Given the listing below, write out exactly the lines starting with the line that has "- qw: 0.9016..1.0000" and going on through the line that has "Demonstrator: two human", both kept.

= Beginning of Section =

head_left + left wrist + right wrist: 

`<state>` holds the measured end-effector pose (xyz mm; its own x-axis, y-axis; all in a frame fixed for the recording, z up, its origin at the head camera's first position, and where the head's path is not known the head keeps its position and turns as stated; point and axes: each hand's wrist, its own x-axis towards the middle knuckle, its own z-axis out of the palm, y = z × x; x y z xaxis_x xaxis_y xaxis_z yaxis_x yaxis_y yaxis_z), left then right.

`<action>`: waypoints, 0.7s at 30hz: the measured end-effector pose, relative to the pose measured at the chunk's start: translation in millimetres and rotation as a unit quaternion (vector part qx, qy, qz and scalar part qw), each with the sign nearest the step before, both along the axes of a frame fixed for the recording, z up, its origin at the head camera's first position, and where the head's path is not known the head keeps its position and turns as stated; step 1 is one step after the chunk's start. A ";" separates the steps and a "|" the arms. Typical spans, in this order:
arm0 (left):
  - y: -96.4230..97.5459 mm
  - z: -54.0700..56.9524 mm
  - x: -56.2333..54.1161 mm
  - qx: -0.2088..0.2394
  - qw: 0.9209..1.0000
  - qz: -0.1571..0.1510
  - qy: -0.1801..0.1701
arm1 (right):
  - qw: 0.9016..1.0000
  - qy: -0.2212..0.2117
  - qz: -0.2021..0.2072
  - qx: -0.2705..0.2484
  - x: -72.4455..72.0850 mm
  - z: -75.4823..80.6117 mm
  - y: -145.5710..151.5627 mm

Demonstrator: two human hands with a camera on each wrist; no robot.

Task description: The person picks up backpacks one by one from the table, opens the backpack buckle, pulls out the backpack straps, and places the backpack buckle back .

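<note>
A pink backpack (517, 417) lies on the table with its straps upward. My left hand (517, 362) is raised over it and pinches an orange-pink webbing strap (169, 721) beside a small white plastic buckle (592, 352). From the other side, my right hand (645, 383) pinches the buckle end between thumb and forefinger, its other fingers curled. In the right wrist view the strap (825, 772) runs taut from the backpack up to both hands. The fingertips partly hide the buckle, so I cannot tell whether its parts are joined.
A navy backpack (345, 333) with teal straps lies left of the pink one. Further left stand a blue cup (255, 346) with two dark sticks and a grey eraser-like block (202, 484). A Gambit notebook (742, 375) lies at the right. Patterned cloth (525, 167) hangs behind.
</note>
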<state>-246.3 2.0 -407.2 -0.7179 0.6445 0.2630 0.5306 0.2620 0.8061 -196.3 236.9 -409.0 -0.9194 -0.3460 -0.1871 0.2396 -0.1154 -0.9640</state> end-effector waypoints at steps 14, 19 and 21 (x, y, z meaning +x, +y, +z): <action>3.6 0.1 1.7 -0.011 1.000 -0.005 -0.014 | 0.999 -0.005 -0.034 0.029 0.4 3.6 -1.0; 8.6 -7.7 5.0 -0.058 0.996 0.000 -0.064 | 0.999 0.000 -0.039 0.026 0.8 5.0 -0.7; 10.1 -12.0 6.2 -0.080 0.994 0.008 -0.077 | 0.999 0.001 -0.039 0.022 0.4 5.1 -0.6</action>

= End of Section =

* [TASK RESPONSE]:
  - qw: 0.9016..1.0000
  - qy: -0.2212..0.2117
  - qz: -0.2021..0.2072
  - qx: -0.2705..0.2484
  - x: -72.4455..72.0850 mm
  - z: -75.4823..80.6117 mm
  - y: -145.5710..151.5627 mm

Demonstrator: two human hands with a camera on each wrist; no robot.

The response is complete as it stands.